Greg was in dream-land. "Sixteen divided by four equals four ..."

 "No need to show off just because you're in the top Maths group," said Daz, aiming an apple core his way.

 It missed, and Greg dreamt on. "So, which four shall it be? Trick-ee."

 He was woken up with a cold dose of bookie-talk from Twilly. "Ah, but it doesn't work like that, does it? If four horses go in for sixteen races they don't all win four each. Some win more and some win less."

 Robbie jumped in there. It was wind-up-Greg opportunity that was too good to miss.

 "And why's that?" he said. "Because some are good-looking thoroughbreds like me and some are clapped-out also-rans like you, Gregso!"

 Greg sneered and flicked back his hair like it was a whip. "You have got to be kidding, Brookesie. Kid-ding! If anybody's going to get those babes hopping its going to be me. Because I've got what you haven't."

 "What's that? Fleas?"

 "Girl appeal, of course. So it doesn't matter what Twilly's calculator says. I'll be getting more than my fair share."
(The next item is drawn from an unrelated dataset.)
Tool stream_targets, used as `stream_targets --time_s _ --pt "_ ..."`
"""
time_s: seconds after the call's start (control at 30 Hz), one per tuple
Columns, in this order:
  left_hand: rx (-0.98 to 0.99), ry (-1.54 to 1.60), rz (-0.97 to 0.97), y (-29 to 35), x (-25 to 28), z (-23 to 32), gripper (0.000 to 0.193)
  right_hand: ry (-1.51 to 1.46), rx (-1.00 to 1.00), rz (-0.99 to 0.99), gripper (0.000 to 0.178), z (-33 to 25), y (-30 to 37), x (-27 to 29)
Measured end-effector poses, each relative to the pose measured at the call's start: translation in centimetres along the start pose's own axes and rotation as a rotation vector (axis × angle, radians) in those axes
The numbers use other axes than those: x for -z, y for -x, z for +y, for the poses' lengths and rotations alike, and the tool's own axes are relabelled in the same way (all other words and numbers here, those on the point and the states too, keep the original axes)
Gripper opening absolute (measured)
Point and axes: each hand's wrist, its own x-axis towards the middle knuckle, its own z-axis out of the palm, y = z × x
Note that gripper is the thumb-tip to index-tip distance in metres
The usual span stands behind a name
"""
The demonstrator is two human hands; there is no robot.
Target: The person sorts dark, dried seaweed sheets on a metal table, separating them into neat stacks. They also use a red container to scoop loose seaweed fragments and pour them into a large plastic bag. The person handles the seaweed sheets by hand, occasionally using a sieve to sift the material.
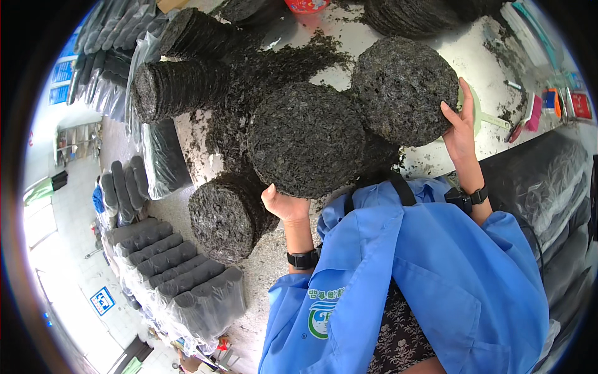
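My left hand (288, 206) is closed on the lower edge of a round dark seaweed cake (305, 140); the thumb shows at the rim, and the other fingers are hidden beneath it. With thumb and fingers at its right edge, my right hand (460, 128) grips a second round seaweed cake (405, 90). The two cakes lie side by side with their edges meeting or overlapping. Close to my left hand, a stack of seaweed cakes (224, 218) lies on its side. A pale green flat thing with a handle (492, 119) shows partly behind my right hand.
More seaweed stacks (177, 90) lie at the left, and another stack (405, 15) is at the far side. Loose seaweed scraps (280, 59) cover the table. A red container (307, 5) stands at the back. Bagged seaweed rolls (187, 268) sit lower left; a pink brush (533, 112) lies right.
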Motion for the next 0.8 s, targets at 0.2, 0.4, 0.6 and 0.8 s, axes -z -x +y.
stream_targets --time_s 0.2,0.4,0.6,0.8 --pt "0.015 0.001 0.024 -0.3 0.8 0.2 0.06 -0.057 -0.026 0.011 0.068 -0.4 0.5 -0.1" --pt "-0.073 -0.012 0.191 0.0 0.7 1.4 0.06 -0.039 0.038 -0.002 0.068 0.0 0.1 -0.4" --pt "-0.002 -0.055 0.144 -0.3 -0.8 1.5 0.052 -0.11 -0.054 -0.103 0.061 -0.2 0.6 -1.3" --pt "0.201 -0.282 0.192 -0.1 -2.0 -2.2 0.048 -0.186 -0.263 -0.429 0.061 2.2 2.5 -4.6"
 Twilly still hadn't started reading his Sporting Gazette. "Aiming to get one of our Tutor Group fillies under starters orders are you then, Greg?"

 "Could be, could be." He looked Robbie's way. "Micro Mel, perhaps."

 "In your dreams!" honked Daz

 The winder-upper had been given a taste of his own medicine. Before he knew it, Robbie was scoffing, "You wanna bet?"

 Bet. The instant the word was mentioned, Twilly dived in faster than a crocodile who'd just spotted a skinny-dipper paddling about in his river. Thinking about it later, Robbie realised he shouldnt have been surprised. With a dad like Honest Terry Atwill, a guy who'd take bets on two slugs crawling up a wall, some of it was bound to rub off.

 "Lads," said Twilly, "I've just had me an idea. Remember in Year 7 we had that Swimathon?"

 "Get sponsors and swim as many lengths as you can," nodded Daz helpfully.

 "And last year we had that Readathon?"

 Daz nodded again. "Get sponsored to read as many books as you can. Went through all the Noddys, didnt I? Cost my old man a packet!"

 "Well," said Twilly, lips twitching at the corners, "how about us holding our own little event this term?"

 He paused, making sure hed got their undivided attention. He had. Especially when he said,  "A Snogathon."